By transfer learning, we fine-tuned these pretrained CNN models as follows. The layer directly preceding the classification layer (fully connected layer or convolutional layer) of the pretrained CNN is replaced with a new layer having a number of outputs equal to the number of categories in the target dataset. A softmax activation function is introduced at the output of the CNN with a number of neurons equals the number of categories to obtain a probability vector as an output. A well-known technique in transfer learning consists of freezing some trainable layers. The weights of those frozen layers are not updated during fine tuning. In general, the frozen layers are selected from the first convolutional layers of the model because the last convolutional layers are more data-specific; therefore, applying fine-tuning to these layers is important to enhance learning quality. Moreover, freezing the weights of several layers can significantly speed up network training.

3.1.3. Fusion and Decision Block

As mentioned in Section 3.1.1, two CNNs are selected based on the quadrant to which the magnetic heading ($\theta$) of the image belongs. Therefore, a weighted fusion technique is applied to the two probability vectors ($p_1$ and $p_2$) corresponding to the inference outputs of the two selected CNNs. The adopted principle in the fusion block is that when classifying an indoor scene query image, each of the two selected paths contributes to the final decision by a factor depending on the value of $\theta$.

In order to provide a single formulation for all four possible quadrants shown in Figure 5a, we represent them in a single quadrant using the modulo operation as follows

$${\theta }^{\prime }=\theta mod{90}^{\circ },$$

(1)

namely the modified magnetic heading of the smartphone camera (${\theta }^{\prime }\in [0^{\circ },{90}^{\circ }])$. As depicted in Figure 5b, $p_1$ corresponds to the probability vector at the output of the specific CNN for the range of ${\theta }^{\prime }$ centered at the vertical axis and $p_2$ at the output of the CNN whose specific range of ${\theta }^{\prime }$ is centered at the horizontal axis.
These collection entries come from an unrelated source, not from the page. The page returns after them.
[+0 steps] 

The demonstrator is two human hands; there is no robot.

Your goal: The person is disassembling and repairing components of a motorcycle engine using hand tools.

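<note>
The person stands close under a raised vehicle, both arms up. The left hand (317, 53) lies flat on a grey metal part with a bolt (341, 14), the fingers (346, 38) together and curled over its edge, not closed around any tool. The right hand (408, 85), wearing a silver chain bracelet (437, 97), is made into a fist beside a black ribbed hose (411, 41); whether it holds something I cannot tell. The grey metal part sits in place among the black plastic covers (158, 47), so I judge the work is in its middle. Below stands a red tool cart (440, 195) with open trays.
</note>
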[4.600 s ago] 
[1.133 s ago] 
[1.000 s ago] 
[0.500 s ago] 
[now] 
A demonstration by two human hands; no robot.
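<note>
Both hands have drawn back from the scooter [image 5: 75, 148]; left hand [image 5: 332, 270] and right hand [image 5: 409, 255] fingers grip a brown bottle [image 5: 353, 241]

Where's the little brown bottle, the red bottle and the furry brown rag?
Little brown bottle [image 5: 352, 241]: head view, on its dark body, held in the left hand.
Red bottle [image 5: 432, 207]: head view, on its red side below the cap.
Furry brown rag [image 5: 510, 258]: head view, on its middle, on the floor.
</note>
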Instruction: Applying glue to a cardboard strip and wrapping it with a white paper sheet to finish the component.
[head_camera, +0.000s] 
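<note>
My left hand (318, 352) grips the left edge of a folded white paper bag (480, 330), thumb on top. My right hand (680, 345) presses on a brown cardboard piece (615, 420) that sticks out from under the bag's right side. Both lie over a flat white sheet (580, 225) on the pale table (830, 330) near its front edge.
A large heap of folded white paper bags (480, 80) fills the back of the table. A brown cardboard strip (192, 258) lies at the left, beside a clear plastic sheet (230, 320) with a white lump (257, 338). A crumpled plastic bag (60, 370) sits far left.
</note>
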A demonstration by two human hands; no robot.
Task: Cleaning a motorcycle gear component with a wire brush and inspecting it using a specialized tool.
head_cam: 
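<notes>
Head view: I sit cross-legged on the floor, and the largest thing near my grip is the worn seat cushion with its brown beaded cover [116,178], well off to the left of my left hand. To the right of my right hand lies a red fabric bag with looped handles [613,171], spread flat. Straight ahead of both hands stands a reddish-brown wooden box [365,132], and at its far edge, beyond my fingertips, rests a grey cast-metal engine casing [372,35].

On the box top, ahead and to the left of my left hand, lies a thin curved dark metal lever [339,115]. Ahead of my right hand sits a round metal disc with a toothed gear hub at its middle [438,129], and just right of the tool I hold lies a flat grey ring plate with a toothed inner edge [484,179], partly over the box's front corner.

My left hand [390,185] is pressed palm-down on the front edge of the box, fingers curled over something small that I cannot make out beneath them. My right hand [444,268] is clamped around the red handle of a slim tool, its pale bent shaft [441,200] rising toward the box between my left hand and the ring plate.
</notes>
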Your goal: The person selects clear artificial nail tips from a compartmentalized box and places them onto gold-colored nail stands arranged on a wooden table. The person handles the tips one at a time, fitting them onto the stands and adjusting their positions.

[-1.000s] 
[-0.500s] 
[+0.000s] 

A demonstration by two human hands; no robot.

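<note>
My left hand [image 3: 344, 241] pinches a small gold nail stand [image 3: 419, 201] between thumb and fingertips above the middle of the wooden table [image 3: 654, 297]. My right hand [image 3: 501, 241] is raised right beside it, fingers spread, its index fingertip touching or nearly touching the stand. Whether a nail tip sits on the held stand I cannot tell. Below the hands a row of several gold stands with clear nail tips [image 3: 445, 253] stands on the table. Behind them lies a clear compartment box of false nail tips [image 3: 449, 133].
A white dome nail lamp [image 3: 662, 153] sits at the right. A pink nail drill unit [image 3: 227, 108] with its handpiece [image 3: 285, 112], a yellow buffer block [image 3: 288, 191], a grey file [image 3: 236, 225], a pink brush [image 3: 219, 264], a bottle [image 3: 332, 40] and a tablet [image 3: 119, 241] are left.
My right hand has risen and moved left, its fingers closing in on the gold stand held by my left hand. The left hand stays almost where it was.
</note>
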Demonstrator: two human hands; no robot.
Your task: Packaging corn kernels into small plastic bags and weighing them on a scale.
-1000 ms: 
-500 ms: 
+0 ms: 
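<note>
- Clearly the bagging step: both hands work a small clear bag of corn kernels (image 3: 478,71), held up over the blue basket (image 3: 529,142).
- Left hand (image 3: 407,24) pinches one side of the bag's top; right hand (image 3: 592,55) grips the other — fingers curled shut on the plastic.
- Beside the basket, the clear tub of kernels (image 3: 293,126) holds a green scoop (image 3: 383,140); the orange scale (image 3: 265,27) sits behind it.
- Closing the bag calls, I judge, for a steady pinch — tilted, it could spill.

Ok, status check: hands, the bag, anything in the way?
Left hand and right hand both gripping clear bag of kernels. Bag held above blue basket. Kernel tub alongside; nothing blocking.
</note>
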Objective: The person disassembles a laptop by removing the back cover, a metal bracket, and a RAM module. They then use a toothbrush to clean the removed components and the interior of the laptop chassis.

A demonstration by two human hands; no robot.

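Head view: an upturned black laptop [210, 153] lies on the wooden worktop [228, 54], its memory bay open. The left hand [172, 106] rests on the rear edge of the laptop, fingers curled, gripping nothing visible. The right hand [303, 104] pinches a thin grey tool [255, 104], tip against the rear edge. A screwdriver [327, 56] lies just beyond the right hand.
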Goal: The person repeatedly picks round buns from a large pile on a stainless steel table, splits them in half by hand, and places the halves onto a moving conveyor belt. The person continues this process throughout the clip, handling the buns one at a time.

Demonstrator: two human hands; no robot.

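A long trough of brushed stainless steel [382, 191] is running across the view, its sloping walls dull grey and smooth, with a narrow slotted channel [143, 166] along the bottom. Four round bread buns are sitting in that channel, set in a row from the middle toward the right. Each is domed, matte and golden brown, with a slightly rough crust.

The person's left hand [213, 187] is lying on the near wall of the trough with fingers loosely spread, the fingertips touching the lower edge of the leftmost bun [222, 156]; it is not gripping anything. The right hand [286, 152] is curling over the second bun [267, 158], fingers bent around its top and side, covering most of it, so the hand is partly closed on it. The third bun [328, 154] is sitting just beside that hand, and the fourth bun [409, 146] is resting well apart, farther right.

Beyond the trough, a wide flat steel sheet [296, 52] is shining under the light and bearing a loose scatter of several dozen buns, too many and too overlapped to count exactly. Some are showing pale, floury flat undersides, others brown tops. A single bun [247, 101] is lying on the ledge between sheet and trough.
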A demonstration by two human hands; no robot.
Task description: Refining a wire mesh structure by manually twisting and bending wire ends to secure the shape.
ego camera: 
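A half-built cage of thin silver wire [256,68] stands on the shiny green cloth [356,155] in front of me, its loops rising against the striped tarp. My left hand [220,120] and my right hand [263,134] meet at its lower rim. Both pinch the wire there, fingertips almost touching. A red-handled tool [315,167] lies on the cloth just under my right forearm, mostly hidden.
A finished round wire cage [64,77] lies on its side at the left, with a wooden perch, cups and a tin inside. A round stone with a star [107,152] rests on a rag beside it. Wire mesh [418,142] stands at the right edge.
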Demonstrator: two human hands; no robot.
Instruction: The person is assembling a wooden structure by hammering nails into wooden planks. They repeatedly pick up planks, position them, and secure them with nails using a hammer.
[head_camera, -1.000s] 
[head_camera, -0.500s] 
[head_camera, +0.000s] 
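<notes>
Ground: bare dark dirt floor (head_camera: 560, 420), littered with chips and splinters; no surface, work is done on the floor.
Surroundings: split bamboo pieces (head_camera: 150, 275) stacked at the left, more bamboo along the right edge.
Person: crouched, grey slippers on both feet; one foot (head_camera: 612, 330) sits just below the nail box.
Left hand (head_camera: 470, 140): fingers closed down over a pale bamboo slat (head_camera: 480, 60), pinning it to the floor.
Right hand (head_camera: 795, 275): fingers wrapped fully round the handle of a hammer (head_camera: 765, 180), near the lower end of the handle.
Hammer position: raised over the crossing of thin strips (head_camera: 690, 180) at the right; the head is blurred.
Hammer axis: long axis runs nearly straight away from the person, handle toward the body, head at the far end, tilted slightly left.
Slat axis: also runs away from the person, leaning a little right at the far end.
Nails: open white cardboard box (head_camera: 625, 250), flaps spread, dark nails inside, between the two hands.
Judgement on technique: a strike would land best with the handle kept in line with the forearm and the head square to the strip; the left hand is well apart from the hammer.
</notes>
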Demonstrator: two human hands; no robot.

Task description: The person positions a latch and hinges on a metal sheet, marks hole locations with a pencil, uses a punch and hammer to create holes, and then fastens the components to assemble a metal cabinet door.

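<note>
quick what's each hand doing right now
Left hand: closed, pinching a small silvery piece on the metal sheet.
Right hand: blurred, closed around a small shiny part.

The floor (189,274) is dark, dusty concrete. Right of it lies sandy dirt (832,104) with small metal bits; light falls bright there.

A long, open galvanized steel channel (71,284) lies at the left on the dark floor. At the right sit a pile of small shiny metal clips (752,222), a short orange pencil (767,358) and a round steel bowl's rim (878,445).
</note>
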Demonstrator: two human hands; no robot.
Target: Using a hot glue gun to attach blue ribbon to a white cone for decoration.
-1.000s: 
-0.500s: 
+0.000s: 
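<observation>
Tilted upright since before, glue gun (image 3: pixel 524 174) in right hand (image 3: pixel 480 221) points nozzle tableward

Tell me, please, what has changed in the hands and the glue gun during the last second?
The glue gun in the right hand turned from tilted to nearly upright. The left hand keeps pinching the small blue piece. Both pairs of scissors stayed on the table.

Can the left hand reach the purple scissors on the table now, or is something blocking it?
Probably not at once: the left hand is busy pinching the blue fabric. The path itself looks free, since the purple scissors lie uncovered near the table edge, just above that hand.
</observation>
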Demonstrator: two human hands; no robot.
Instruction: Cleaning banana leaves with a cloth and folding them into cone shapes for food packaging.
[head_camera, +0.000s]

Thus, the proposed fusion method is defined as

$$p=\alpha \left({\theta }^{\prime }\right)p_1+\left(1-\alpha \left({\theta }^{\prime }\right)\right)p_2,$$

(2)

where $\alpha \left({\theta }^{\prime }\right)$ is the weighting parameter calculated to combine the two probability vectors ($p_1$ and $p_2$) as described in Algorithm 1.

We propose two weighted fusion strategies based on the smartphone’s magnetic heading. The first strategy is piecewise linear weighted fusion, as represented in Figure 5c(i). Inspired by fuzzy logic, let $\beta$ be the hyperparameter defining the different intervals of weighting that can take values in the range of $[0^{\circ },{90}^{\circ }]$. For this first proposed fusion method, the weighting parameter ($\alpha \left({\theta }^{\prime }\right)$) is defined as

$$\alpha \left({\theta }^{\prime }\right)=\left\{\begin{array}{cc}1\hfill & \mathrm{if}{\theta }^{\prime }\in [0^{\circ },\beta ]\hfill \\ \frac{1}{2\beta -{90}^{\circ }}{\theta }^{\prime }+\frac{\beta -{90}^{\circ }}{2\beta -{90}^{\circ }}\hfill & \mathrm{if}{\theta }^{\prime }\in [\beta ,{90}^{\circ }-\beta ]\hfill \\ 0\hfill & \mathrm{if}{\theta }^{\prime }\in [{90}^{\circ }-\beta ,{90}^{\circ }]\hfill \end{array}\right.$$

(3)

with a special case when $\beta ={45}^{\circ }$. In this case,

$$\alpha \left({\theta }^{\prime }\right)=\frac{1}{2}\mathrm{if}{\theta }^{\prime }=\beta$$

(3a)

In this paper, we treat the following three cases of linear weighted fusion: $\beta =0^{\circ }$, $\beta ={30}^{\circ }$, and $\beta ={45}^{\circ }$. The second proposed fusion strategy is cosinusoidal weighted fusion, as illustrated in Figure 5c(ii), with $\alpha \left({\theta }^{\prime }\right)$ defined as

$$\alpha \left({\theta }^{\prime }\right)=cos\left({\theta }^{\prime }\right)\forall {\theta }^{\prime }\in [0^{\circ },{90}^{\circ }]$$

(4)

After applying one of the fusion techniques, the category with the maximum classification probability is selected, namely

$$max\left(p\right).$$

(5)

This leads to the final prediction of the specific indoor room.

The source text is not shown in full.